PROBLEM REQUIREMENTS: Identify all lines in the listing that include the word "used", and copy them out.

ENTRIES SHOWN:
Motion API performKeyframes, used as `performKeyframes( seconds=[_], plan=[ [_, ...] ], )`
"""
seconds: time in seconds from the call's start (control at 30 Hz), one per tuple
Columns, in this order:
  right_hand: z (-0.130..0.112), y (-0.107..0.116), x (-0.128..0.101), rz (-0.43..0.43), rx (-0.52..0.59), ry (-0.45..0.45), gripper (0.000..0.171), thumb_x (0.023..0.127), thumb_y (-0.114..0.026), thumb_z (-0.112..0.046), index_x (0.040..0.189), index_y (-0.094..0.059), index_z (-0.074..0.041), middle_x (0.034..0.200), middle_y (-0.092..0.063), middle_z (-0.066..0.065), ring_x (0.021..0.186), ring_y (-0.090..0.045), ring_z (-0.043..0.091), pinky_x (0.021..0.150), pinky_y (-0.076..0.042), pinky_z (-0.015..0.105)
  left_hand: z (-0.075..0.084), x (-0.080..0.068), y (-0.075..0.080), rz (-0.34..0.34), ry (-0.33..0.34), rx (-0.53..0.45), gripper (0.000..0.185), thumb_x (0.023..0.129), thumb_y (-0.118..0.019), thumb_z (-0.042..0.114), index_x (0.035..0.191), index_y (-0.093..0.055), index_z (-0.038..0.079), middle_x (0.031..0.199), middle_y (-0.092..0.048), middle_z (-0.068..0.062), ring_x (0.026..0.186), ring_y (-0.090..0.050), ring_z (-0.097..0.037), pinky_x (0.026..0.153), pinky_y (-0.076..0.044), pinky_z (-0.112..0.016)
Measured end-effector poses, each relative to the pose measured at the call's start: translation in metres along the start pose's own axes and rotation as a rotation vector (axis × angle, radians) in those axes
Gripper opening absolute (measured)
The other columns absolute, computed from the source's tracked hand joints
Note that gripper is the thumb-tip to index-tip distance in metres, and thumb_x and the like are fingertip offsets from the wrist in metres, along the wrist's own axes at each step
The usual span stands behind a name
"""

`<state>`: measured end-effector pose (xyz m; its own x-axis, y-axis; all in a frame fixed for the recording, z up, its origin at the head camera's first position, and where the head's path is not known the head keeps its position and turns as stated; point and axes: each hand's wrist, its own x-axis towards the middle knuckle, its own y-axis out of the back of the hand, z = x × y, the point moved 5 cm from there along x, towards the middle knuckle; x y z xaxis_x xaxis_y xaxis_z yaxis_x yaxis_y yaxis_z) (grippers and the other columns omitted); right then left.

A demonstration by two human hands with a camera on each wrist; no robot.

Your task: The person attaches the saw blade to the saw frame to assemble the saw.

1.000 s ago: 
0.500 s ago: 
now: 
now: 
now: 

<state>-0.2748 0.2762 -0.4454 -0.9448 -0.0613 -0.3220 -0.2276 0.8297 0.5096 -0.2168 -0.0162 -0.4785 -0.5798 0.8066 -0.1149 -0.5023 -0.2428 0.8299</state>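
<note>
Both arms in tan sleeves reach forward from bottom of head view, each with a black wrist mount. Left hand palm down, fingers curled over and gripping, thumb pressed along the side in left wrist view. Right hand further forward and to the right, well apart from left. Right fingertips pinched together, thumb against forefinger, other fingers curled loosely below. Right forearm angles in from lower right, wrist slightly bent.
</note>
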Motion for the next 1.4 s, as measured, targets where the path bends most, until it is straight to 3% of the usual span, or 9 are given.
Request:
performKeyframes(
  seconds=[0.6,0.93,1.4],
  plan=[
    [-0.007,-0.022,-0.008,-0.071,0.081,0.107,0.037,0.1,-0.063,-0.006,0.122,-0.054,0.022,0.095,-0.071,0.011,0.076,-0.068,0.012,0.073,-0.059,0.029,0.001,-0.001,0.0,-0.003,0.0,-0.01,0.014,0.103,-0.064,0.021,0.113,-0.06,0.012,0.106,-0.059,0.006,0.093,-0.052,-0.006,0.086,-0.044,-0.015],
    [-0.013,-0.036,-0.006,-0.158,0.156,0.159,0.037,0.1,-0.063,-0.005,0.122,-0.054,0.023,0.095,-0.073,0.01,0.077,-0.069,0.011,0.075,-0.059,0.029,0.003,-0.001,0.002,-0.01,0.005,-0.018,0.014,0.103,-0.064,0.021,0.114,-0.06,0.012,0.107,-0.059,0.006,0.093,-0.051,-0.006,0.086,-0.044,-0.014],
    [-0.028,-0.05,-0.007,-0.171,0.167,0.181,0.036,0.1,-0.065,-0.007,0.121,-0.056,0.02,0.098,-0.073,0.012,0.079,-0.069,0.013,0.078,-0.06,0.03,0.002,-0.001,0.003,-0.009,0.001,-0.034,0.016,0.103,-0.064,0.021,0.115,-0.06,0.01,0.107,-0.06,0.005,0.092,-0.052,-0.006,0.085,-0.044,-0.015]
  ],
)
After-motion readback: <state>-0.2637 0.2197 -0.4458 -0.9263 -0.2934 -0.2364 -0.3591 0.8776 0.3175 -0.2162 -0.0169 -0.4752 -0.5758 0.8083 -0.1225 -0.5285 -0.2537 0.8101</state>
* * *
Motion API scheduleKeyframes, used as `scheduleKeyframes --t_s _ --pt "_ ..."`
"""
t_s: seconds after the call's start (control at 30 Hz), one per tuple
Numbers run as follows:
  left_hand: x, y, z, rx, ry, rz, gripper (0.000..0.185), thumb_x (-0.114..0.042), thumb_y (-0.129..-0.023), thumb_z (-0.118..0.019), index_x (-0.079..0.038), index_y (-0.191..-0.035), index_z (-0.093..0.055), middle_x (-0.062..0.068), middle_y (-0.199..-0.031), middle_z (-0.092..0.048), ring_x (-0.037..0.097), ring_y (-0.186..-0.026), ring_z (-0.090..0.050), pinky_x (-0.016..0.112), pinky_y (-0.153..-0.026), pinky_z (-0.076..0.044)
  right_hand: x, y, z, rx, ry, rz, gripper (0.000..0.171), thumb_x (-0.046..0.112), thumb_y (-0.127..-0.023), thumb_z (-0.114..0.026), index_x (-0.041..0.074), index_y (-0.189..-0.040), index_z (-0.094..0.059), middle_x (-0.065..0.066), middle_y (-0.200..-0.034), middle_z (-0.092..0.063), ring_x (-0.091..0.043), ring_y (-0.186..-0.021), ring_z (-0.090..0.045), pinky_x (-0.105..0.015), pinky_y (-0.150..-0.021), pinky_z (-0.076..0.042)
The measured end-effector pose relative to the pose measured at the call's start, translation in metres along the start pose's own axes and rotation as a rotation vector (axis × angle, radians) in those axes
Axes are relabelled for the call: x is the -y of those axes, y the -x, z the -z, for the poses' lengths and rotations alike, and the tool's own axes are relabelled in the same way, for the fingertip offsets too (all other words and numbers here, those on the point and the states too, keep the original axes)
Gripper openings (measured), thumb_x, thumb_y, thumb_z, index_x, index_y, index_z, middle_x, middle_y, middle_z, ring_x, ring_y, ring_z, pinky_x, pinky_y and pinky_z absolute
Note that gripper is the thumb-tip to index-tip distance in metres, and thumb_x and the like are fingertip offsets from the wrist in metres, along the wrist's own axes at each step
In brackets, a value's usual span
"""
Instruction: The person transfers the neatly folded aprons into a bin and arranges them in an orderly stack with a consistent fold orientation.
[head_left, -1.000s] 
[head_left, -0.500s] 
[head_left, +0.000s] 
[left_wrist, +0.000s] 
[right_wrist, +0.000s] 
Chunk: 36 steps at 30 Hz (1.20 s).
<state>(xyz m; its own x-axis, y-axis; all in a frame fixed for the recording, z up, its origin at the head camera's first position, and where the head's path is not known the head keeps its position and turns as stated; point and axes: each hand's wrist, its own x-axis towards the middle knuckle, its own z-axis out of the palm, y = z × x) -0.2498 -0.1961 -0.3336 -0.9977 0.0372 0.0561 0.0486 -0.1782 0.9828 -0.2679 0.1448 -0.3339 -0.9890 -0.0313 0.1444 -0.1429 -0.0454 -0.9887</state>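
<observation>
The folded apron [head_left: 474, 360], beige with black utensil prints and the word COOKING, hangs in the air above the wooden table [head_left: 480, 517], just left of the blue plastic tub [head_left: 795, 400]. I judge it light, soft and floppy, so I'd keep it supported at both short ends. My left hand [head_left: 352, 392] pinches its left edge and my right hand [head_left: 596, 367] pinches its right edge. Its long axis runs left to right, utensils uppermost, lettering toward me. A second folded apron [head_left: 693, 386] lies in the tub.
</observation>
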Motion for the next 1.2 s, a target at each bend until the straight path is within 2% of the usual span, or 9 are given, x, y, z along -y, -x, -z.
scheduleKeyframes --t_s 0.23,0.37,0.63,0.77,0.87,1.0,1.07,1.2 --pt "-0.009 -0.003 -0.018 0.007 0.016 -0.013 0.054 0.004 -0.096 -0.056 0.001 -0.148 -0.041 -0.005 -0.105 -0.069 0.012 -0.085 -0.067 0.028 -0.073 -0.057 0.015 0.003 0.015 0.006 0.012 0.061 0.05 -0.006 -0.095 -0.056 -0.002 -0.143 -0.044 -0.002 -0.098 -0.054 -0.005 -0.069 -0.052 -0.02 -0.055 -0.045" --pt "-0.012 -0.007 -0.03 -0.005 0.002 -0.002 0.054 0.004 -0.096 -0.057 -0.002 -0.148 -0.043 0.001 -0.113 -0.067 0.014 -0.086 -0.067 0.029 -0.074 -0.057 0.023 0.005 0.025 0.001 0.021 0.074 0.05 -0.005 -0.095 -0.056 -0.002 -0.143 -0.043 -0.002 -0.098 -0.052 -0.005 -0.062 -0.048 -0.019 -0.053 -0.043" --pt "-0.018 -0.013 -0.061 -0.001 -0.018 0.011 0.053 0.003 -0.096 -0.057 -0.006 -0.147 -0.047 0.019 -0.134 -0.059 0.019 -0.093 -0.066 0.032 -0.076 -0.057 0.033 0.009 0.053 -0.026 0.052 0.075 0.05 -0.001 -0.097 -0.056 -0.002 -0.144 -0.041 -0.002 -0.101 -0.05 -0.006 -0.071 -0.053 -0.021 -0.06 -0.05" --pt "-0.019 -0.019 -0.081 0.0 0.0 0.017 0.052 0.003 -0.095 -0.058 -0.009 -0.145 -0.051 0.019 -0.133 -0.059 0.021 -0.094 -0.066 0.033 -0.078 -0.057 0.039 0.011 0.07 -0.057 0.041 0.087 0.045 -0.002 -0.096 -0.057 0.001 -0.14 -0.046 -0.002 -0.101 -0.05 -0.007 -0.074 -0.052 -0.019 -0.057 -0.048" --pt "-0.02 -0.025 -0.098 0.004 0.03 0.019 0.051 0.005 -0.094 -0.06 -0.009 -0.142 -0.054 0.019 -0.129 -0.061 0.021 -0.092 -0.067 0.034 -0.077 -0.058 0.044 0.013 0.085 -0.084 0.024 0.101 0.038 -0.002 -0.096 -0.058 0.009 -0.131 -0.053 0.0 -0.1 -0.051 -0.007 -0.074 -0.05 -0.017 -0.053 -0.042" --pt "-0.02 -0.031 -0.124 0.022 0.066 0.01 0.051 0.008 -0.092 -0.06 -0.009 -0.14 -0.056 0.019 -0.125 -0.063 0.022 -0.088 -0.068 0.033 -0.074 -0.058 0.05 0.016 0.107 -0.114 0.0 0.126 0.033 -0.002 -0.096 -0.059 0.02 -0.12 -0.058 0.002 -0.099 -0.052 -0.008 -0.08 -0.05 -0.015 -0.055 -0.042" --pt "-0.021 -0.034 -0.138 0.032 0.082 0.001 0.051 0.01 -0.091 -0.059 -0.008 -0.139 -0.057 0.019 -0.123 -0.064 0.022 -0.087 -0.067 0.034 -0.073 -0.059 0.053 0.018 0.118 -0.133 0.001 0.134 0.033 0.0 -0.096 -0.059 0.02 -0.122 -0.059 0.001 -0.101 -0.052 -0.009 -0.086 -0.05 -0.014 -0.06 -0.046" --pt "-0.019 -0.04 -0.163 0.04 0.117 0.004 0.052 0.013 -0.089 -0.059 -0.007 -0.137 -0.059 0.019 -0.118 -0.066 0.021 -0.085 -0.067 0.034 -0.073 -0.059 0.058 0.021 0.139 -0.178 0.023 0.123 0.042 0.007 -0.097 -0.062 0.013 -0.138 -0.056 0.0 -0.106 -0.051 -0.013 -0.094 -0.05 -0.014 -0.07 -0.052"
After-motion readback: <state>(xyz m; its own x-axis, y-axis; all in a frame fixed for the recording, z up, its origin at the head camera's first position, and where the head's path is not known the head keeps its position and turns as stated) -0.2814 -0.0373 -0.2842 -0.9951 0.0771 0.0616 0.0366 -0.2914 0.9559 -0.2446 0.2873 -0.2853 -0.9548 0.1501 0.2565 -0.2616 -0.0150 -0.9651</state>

SOLUTION TO THIS PROBLEM:
Motion API performKeyframes, used as `performKeyframes( seconds=[_], plan=[ [_, ...] ], )`
Motion API scheduleKeyframes, used as `scheduleKeyframes --t_s _ --pt "_ ..."`

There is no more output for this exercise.